Menurutnya, masih adanya masyarakat yang belum menentukan pilihan juga disebabkan minimnya sosialisasi yang dilakukan parpol pengususng capres cawapres di daerah, maupun tim pemenangnya.

"Minimal masing-masing tim menyampaikan visi dan misi masing-masing pasangan capres cawapres. Karena sosialisasi dan kampanye sejatinya adalah sarana untuk pendidikan politik kepada masyarakat," ujarnya.

Senada dengan hal itu, anggota komisi III DPR RI asal dapil Sumatera Barat II dari Partai Golkar, Jhon Kennedy Azis mengatakan pihaknya meminta masyarakat Kota Pariaman menjadi pemilih cerdas pada pemilu serentak tahun 2019. 

Untuk menjadi pemilih cerdas masyarakat mesti memebedah visi dan misi atau gagasan yang diusung masing-masing kandidat, menelaah sebelum akhirnya menentukan pilihan.

"Orientasi pemilih harus berdasarkan gagasan, jangan politik identitas. Visi dan misi yang ditawarkan kandidat adalah arah pembangunan. Mau diapakan Indonesia lima tahun ke depan, bisa dilihat dari visi dan misinya," ujarnya.

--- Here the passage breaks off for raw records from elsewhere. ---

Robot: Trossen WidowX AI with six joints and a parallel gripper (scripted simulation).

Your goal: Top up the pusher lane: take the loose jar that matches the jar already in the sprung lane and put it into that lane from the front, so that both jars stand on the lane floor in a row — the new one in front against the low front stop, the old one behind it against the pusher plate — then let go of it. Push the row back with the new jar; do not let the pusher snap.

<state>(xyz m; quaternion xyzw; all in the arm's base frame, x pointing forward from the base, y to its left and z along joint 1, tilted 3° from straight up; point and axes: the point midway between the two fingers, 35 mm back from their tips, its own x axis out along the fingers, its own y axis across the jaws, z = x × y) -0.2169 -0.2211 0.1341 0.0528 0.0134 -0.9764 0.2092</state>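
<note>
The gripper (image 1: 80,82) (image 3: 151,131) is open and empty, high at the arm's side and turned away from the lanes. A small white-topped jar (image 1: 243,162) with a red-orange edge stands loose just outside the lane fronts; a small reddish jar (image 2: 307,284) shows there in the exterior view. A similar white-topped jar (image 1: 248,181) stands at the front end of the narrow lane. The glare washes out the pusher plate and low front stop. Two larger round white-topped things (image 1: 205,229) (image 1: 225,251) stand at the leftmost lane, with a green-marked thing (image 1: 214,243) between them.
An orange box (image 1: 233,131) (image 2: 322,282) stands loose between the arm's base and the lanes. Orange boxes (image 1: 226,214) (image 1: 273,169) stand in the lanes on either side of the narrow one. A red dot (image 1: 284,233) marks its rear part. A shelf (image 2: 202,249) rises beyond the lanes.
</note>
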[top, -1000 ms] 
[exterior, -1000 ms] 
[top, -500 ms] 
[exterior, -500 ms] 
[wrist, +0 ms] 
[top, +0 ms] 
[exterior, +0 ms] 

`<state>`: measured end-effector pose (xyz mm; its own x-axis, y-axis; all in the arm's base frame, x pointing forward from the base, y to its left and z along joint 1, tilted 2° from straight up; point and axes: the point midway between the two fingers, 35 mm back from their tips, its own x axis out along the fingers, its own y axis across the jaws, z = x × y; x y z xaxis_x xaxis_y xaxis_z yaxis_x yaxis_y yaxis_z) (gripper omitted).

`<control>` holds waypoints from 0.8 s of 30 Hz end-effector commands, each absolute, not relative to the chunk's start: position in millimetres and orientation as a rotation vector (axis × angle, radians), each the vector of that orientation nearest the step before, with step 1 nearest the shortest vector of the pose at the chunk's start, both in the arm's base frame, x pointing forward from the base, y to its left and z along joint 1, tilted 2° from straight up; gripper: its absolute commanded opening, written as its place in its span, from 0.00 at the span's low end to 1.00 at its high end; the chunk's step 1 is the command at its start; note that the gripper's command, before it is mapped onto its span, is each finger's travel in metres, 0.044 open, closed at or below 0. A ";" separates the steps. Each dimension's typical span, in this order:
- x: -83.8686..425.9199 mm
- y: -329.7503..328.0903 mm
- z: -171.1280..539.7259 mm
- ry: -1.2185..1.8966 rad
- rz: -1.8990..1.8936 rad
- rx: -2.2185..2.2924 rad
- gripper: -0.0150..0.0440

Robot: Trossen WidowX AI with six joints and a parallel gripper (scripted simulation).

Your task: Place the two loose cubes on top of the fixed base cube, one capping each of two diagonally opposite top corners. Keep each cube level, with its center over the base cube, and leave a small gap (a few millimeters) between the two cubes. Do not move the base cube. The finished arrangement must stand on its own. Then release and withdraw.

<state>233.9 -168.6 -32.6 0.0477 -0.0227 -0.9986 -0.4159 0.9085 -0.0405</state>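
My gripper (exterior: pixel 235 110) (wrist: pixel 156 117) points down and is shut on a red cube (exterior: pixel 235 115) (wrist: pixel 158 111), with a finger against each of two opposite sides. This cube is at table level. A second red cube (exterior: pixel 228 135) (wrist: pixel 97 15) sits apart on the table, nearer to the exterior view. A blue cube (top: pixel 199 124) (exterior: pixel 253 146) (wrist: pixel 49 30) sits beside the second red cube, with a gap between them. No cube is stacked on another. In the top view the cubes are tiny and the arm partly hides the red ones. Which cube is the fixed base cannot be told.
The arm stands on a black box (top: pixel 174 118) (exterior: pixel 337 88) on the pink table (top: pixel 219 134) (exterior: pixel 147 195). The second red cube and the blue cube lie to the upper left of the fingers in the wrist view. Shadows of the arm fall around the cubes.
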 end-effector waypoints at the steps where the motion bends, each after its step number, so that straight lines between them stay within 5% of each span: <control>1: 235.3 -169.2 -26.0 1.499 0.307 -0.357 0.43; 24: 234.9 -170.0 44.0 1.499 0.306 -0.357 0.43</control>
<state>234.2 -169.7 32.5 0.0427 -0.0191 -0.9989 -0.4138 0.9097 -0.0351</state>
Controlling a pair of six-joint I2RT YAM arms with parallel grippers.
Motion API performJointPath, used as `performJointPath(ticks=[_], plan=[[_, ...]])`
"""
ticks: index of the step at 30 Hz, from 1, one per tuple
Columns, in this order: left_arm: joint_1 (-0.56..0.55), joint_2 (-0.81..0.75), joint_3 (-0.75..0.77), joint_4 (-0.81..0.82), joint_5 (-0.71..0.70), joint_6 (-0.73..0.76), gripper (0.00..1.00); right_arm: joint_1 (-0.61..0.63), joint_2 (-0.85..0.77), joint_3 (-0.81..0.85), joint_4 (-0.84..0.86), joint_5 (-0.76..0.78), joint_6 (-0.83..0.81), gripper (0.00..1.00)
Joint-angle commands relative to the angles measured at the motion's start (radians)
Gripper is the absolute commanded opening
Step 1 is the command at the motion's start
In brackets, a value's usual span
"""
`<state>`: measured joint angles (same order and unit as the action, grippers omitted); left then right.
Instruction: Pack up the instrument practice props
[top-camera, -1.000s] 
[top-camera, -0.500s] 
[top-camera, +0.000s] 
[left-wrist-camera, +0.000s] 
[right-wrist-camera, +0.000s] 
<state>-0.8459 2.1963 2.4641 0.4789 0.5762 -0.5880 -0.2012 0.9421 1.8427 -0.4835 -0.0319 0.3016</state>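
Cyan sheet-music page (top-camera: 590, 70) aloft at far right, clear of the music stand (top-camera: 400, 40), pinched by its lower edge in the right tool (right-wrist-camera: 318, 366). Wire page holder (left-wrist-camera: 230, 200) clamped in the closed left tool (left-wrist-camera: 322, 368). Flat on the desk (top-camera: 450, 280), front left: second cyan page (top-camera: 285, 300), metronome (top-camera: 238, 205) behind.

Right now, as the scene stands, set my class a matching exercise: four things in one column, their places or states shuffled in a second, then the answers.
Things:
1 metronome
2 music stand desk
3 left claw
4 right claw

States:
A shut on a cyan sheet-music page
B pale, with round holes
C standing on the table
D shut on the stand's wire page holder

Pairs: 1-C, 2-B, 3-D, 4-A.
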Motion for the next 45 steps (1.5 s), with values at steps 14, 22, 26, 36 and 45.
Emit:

Ia juga menyinggung masifnya penyebaran hoax yang menghantam kedua kandidat capres jelas membingungkan masyarakat menentukan pilihan.

Kadangkala, akibat hoax itu masyarakat yang awalnya menjadi korban malah menjadi produsen hoax, karena itu ikut menyebarkan informasi hoax.

"Imbauan kita agar masyarakat cerdas menyikapi informasi, jangan mudah percaya dan langsung menyebarkan informasi yang belum tentu kebenarannya," pungkasnya. (Nanda)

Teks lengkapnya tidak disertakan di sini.